> **Exercise brief**:
Nothing but the pictures is dropped; write out all the remaining data below exactly.

● ● ● ● ●

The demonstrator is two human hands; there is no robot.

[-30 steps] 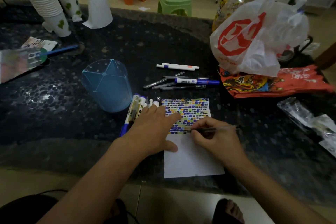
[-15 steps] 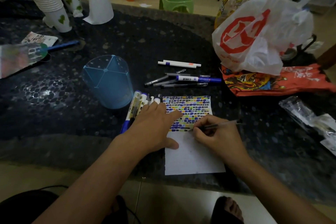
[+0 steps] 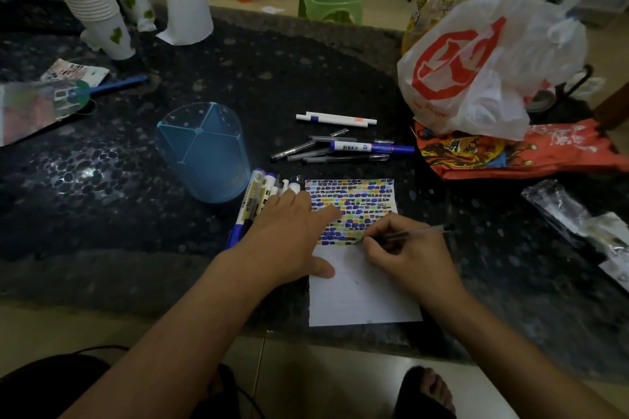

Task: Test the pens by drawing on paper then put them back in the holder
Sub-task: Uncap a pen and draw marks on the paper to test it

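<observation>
A white paper [image 3: 360, 296] lies at the table's near edge, its upper half filled with small coloured marks. My right hand [image 3: 408, 255] grips a clear pen [image 3: 418, 232] with its tip on the lowest row of marks. My left hand [image 3: 289, 238] lies flat with straight fingers and presses the paper's left side. A row of markers [image 3: 258, 194] lies partly under that hand. The blue translucent pen holder [image 3: 204, 150] stands upside down to the left. More pens [image 3: 343, 150] lie loose behind the paper.
A white plastic bag with red print [image 3: 483, 61] sits on an orange packet [image 3: 510, 153] at the right. Stacks of paper cups [image 3: 98, 7] stand at the back left. A hand fan [image 3: 37, 105] lies at the left, a clear wrapper [image 3: 578, 218] at the right.
The right hand has kept the pen tip on the lowest row of marks with only a small shift. My left hand stays pressed on the paper.
</observation>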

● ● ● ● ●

> **Response area**:
The demonstrator is two human hands; there is no robot.

[-30 steps] 
[-15 steps] 
[+0 steps] 

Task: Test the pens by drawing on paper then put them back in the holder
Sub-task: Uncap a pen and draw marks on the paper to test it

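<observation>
A white paper [image 3: 360, 296] lies at the table's near edge, its upper half filled with small coloured marks. My right hand [image 3: 408, 255] grips a clear pen [image 3: 418, 232] with its tip on the lowest row of marks. My left hand [image 3: 289, 238] lies flat with straight fingers and presses the paper's left side. A row of markers [image 3: 258, 194] lies partly under that hand. The blue translucent pen holder [image 3: 204, 150] stands upside down to the left. More pens [image 3: 343, 150] lie loose behind the paper.
A white plastic bag with red print [image 3: 483, 61] sits on an orange packet [image 3: 510, 153] at the right. Stacks of paper cups [image 3: 98, 7] stand at the back left. A hand fan [image 3: 37, 105] lies at the left, a clear wrapper [image 3: 578, 218] at the right.
The right hand has kept the pen tip on the lowest row of marks with only a small shift. My left hand stays pressed on the paper.
</observation>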

There is nothing more to add to the answer.